▶ **Work to be completed**:
The word "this" occurs in some lines of the listing. Copy those lines.

▶ **Records to process**:
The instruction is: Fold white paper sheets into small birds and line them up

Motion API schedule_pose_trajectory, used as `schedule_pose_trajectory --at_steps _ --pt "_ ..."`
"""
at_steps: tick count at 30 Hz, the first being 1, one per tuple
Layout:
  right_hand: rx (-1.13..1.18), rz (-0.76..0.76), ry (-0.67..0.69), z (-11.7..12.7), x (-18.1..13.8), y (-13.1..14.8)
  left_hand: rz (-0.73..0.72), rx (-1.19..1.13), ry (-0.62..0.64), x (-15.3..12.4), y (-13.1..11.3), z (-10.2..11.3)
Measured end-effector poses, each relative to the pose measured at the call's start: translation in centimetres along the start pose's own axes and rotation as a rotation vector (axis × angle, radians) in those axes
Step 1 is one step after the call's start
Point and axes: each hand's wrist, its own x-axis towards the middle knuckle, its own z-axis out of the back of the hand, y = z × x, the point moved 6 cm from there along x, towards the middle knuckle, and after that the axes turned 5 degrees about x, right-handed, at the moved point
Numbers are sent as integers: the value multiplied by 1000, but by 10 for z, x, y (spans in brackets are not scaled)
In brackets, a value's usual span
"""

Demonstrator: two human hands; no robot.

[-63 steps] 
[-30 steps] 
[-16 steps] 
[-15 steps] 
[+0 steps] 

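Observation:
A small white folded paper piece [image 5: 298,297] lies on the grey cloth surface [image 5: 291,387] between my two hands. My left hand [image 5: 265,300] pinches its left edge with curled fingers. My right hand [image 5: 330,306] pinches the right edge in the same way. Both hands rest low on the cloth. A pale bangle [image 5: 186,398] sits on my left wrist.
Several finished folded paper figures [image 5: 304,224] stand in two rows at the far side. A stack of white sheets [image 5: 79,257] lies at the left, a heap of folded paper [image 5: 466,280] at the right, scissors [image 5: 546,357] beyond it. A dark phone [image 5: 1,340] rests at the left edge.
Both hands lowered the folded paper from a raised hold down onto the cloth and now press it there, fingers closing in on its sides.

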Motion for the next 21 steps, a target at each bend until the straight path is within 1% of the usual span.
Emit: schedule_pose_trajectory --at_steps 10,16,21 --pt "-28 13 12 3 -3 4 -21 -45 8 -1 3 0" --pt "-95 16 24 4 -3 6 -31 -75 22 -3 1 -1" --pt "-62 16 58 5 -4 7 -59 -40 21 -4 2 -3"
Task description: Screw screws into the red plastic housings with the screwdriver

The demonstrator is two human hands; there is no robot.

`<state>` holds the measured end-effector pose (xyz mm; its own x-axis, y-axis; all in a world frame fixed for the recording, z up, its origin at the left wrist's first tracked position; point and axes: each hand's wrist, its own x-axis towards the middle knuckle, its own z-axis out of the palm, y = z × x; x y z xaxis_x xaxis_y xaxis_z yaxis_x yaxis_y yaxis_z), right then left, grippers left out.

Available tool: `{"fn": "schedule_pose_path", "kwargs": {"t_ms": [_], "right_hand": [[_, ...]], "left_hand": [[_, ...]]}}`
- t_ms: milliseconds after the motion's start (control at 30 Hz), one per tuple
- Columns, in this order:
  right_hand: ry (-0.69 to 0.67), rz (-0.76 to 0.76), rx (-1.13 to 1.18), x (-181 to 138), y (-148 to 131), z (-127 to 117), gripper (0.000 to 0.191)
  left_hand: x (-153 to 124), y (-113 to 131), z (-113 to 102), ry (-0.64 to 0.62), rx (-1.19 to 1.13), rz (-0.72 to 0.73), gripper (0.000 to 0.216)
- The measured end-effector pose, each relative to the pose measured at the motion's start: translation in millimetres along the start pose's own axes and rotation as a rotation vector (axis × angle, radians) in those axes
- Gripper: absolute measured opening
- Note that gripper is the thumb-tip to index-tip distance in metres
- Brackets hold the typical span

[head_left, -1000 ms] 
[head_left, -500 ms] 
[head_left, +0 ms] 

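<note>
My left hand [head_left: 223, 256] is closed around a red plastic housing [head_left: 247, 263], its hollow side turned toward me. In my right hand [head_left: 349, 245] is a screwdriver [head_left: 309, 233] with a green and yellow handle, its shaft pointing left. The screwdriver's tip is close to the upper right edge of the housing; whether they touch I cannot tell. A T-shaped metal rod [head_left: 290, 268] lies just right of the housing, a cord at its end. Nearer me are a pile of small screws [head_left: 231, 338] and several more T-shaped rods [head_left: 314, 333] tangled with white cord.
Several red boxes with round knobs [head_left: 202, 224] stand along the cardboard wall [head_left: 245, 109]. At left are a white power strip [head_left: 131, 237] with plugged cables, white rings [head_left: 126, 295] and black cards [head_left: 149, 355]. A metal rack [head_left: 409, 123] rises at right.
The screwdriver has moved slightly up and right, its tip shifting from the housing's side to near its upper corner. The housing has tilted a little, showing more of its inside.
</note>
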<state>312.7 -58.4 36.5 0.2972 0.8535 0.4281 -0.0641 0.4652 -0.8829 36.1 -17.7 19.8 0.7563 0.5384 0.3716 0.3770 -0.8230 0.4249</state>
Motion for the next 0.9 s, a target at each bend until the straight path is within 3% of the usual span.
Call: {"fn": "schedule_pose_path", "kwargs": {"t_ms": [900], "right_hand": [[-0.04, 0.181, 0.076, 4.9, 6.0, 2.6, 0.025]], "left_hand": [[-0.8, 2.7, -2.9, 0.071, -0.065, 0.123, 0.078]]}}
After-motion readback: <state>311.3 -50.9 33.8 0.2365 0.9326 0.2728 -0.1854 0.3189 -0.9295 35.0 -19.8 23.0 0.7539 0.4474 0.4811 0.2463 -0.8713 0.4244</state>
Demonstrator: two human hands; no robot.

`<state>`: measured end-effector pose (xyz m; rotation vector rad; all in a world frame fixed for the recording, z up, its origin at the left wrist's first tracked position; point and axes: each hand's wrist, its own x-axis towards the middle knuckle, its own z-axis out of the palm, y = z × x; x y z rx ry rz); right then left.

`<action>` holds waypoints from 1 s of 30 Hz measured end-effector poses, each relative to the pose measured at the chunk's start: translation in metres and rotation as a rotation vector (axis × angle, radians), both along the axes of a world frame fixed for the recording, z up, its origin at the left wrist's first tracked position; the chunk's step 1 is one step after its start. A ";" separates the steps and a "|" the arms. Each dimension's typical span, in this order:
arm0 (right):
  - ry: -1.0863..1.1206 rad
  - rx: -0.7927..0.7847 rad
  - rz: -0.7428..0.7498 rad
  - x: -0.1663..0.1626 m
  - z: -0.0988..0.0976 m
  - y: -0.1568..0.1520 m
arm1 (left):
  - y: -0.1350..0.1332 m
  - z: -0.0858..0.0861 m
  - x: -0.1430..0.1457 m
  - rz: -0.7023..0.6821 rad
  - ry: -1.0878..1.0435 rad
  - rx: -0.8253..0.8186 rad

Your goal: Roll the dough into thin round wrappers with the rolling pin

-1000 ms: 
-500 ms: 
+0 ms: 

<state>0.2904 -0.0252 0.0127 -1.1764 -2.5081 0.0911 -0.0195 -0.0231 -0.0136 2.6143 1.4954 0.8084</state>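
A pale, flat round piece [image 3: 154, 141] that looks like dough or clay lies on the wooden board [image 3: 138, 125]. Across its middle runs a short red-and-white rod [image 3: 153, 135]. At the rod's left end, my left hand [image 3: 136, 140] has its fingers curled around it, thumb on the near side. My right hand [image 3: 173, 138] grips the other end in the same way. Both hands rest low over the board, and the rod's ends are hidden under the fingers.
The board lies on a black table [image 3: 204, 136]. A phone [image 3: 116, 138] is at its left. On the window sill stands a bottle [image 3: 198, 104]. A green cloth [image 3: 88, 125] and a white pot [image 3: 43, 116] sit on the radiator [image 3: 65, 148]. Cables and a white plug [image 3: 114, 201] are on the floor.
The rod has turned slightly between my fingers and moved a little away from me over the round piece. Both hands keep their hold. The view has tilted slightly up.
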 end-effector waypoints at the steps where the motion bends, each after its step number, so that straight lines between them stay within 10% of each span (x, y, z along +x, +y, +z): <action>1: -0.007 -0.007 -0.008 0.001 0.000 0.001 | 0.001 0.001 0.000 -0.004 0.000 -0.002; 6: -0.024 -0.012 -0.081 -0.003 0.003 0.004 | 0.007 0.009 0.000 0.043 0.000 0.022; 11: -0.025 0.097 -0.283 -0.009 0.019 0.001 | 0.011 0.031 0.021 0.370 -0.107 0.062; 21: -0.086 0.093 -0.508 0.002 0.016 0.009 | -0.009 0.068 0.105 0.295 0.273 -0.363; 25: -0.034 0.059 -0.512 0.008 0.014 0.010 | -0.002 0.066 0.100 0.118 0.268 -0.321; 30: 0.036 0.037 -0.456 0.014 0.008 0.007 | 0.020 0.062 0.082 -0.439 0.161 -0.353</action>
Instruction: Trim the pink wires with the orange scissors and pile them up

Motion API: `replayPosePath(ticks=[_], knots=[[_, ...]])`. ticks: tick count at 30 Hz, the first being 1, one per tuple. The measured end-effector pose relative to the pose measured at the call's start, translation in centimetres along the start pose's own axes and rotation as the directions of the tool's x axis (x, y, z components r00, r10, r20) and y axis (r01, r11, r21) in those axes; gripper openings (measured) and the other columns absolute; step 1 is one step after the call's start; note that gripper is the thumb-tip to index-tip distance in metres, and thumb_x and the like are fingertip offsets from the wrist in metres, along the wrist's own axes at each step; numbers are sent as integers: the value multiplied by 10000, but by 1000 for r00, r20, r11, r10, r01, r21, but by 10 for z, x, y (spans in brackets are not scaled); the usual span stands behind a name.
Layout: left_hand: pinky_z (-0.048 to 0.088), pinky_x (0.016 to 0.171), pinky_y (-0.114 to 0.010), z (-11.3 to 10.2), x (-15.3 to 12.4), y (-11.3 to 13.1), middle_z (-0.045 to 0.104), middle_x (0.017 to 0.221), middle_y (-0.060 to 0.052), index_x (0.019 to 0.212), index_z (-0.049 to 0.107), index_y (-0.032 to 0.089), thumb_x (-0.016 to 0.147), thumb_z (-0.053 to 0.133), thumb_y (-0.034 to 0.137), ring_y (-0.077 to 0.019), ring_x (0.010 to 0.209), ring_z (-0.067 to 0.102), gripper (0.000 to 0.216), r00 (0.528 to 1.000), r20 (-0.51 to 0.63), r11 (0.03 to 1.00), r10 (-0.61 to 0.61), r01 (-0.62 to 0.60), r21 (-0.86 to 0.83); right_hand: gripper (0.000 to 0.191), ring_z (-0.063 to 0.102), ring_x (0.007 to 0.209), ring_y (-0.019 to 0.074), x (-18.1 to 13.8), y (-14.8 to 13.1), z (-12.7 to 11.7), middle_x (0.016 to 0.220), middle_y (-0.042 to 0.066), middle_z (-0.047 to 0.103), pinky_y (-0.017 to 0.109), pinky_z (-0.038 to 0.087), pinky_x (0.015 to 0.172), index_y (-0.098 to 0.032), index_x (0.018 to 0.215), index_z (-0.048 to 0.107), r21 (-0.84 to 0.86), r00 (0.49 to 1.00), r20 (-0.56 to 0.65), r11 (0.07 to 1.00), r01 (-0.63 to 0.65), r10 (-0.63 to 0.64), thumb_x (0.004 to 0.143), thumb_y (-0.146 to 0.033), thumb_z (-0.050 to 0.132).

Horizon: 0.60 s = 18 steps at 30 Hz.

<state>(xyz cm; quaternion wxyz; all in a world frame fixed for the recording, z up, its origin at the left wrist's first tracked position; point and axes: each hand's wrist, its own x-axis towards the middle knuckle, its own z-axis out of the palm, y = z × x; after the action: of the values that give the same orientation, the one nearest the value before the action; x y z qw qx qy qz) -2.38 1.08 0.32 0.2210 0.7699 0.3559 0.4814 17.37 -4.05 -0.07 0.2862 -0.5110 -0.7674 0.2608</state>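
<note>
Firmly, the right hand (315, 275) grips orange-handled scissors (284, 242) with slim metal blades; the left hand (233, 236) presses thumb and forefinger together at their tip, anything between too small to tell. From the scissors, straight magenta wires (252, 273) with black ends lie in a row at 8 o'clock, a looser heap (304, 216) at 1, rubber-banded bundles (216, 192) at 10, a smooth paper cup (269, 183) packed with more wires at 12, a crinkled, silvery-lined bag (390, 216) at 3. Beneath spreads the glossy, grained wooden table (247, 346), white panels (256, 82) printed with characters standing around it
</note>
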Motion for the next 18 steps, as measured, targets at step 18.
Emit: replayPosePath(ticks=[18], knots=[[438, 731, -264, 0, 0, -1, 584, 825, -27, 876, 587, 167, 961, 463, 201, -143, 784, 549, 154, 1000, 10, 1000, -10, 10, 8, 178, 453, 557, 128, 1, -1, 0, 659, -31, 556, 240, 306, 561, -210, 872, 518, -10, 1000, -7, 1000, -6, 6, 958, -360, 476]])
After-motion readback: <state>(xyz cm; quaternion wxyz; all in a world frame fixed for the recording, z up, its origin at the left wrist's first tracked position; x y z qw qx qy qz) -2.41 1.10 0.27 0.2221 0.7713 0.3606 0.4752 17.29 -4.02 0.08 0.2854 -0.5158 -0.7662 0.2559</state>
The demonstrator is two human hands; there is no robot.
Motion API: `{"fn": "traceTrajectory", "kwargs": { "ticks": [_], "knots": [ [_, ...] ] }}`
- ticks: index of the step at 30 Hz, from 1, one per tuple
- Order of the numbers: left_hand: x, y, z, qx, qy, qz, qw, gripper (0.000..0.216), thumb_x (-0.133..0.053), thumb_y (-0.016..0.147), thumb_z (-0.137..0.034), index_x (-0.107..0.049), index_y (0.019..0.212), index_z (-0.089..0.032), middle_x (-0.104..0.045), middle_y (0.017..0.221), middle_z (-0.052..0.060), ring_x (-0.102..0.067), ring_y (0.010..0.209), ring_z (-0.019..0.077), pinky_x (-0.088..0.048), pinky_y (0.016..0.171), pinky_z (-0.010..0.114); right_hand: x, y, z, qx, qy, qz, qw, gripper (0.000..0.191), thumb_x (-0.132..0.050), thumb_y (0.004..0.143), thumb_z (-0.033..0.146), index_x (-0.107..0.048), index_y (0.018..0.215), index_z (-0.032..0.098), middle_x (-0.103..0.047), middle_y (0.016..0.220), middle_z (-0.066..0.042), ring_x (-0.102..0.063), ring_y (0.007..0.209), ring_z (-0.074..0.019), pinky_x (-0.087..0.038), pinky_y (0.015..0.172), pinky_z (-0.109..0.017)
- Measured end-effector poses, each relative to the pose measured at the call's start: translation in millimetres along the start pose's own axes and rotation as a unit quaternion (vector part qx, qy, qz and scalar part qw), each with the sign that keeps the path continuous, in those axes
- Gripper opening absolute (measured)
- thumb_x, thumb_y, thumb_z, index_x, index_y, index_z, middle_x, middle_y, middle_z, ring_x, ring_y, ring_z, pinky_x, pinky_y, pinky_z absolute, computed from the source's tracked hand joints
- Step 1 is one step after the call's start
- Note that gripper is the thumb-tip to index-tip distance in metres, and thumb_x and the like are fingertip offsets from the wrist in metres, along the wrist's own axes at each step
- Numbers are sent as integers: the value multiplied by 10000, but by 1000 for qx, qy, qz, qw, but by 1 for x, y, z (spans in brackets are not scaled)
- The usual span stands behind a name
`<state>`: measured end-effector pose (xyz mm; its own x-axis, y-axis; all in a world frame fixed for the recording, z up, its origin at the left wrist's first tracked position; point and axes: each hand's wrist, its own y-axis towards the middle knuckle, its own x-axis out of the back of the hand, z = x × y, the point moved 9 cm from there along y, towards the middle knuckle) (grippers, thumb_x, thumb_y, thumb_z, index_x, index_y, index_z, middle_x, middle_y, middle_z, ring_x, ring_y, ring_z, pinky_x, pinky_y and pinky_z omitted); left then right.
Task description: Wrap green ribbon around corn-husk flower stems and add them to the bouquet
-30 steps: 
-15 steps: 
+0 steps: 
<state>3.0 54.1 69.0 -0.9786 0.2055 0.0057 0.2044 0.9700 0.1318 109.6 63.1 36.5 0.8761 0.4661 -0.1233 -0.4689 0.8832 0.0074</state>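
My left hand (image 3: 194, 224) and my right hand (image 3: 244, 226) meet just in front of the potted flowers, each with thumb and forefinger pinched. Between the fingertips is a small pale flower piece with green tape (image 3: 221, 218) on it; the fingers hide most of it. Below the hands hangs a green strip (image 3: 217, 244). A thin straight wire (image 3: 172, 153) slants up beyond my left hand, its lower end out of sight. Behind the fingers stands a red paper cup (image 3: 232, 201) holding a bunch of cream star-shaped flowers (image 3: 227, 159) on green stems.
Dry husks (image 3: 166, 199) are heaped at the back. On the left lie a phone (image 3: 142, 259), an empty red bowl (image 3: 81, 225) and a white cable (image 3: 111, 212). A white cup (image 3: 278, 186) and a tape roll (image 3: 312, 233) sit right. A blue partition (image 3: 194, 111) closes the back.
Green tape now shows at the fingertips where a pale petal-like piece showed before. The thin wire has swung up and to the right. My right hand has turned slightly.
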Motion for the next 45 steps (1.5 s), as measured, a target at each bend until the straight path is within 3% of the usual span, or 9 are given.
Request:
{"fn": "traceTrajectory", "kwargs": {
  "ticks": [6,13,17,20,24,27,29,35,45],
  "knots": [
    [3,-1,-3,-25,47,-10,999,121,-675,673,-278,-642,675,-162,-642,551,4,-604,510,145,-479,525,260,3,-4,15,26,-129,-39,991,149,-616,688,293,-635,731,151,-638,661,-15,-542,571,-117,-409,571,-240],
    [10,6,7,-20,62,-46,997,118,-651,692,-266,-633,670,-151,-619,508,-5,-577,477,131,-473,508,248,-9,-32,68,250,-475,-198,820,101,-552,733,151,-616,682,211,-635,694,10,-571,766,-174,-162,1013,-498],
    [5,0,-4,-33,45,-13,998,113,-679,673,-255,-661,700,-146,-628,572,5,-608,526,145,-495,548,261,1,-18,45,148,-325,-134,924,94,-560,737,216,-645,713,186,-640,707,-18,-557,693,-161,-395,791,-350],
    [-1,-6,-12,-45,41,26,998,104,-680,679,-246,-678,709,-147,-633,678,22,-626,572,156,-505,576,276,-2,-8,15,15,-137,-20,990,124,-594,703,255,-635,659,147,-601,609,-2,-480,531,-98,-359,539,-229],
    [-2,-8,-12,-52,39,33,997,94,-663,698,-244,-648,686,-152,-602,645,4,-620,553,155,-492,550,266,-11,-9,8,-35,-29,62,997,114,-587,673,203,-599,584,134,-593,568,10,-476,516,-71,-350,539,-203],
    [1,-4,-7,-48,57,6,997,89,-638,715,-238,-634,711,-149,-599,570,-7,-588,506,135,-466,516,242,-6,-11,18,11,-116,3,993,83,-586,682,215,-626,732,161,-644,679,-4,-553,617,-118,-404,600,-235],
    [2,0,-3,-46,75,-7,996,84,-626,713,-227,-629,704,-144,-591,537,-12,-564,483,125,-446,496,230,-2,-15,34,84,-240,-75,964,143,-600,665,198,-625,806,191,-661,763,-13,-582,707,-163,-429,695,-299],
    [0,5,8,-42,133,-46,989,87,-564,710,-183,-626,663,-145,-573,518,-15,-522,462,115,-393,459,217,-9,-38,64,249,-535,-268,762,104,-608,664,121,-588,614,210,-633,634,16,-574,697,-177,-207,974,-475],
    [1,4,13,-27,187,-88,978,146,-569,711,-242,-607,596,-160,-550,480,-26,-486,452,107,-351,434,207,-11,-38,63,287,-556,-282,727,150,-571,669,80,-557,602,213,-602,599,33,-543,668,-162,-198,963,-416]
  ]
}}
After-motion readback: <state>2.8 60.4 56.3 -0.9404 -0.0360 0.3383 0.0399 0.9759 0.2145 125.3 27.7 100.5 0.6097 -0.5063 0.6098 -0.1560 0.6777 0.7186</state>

▶ **Completed exercise**:
- Columns, in this order:
`<action>` holds waypoints from 1 s of 30 Hz measured end-effector poses, each relative to the pose measured at the chunk's start: translation in metres and rotation as a rotation vector (axis × angle, radians), both along the axes of a world frame fixed for the recording, z up, its origin at the left wrist's first tracked position; the chunk's step 1 is one step after its start. A ";" separates the steps and a "|" the arms. Each dimension's typical span, in this order:

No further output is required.